● **Brief**:
Would you write out all of the records that follow, exactly as they stand?

============

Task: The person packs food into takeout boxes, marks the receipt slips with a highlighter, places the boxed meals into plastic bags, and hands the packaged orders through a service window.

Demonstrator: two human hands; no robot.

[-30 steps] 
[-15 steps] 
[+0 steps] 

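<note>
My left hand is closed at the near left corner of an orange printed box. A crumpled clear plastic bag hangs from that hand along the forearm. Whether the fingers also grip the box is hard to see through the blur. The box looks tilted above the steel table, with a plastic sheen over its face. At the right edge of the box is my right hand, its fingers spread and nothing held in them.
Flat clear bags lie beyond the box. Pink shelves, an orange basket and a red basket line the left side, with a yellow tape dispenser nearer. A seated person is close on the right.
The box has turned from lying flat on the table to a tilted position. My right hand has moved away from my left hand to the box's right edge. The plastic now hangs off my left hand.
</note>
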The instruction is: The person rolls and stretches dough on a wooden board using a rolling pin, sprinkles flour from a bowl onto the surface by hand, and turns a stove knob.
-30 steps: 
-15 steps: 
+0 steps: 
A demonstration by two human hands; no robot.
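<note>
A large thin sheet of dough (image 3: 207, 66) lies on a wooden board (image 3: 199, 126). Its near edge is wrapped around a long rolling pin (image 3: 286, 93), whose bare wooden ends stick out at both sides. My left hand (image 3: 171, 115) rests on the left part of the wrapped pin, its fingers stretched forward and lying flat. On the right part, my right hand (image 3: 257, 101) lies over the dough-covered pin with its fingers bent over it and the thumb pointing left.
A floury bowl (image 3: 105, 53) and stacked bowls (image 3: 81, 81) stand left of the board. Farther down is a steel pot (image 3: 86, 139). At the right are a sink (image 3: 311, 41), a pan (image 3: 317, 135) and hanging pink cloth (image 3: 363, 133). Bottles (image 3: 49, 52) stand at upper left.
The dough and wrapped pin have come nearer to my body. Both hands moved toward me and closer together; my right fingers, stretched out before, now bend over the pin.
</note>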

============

● **Exercise response**:
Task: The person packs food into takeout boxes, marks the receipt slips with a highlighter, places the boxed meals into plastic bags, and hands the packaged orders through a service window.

Demonstrator: two human hands; no robot.

[-30 steps] 
[-15 steps] 
[+0 steps] 

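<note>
My left hand is closed at the near left corner of an orange printed box. A crumpled clear plastic bag hangs from that hand along the forearm. Whether the fingers also grip the box is hard to see through the blur. The box looks tilted above the steel table, with a plastic sheen over its face. At the right edge of the box is my right hand, its fingers spread and nothing held in them.
Flat clear bags lie beyond the box. Pink shelves, an orange basket and a red basket line the left side, with a yellow tape dispenser nearer. A seated person is close on the right.
The box has turned from lying flat on the table to a tilted position. My right hand has moved away from my left hand to the box's right edge. The plastic now hangs off my left hand.
</note>
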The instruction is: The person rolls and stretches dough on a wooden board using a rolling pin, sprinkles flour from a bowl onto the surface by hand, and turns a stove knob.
-30 steps: 
-15 steps: 
+0 steps: 
A demonstration by two human hands; no robot.
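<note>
A large thin sheet of dough (image 3: 207, 66) lies on a wooden board (image 3: 199, 126). Its near edge is wrapped around a long rolling pin (image 3: 286, 93), whose bare wooden ends stick out at both sides. My left hand (image 3: 171, 115) rests on the left part of the wrapped pin, its fingers stretched forward and lying flat. On the right part, my right hand (image 3: 257, 101) lies over the dough-covered pin with its fingers bent over it and the thumb pointing left.
A floury bowl (image 3: 105, 53) and stacked bowls (image 3: 81, 81) stand left of the board. Farther down is a steel pot (image 3: 86, 139). At the right are a sink (image 3: 311, 41), a pan (image 3: 317, 135) and hanging pink cloth (image 3: 363, 133). Bottles (image 3: 49, 52) stand at upper left.
The dough and wrapped pin have come nearer to my body. Both hands moved toward me and closer together; my right fingers, stretched out before, now bend over the pin.
</note>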

Work on the answer has been completed.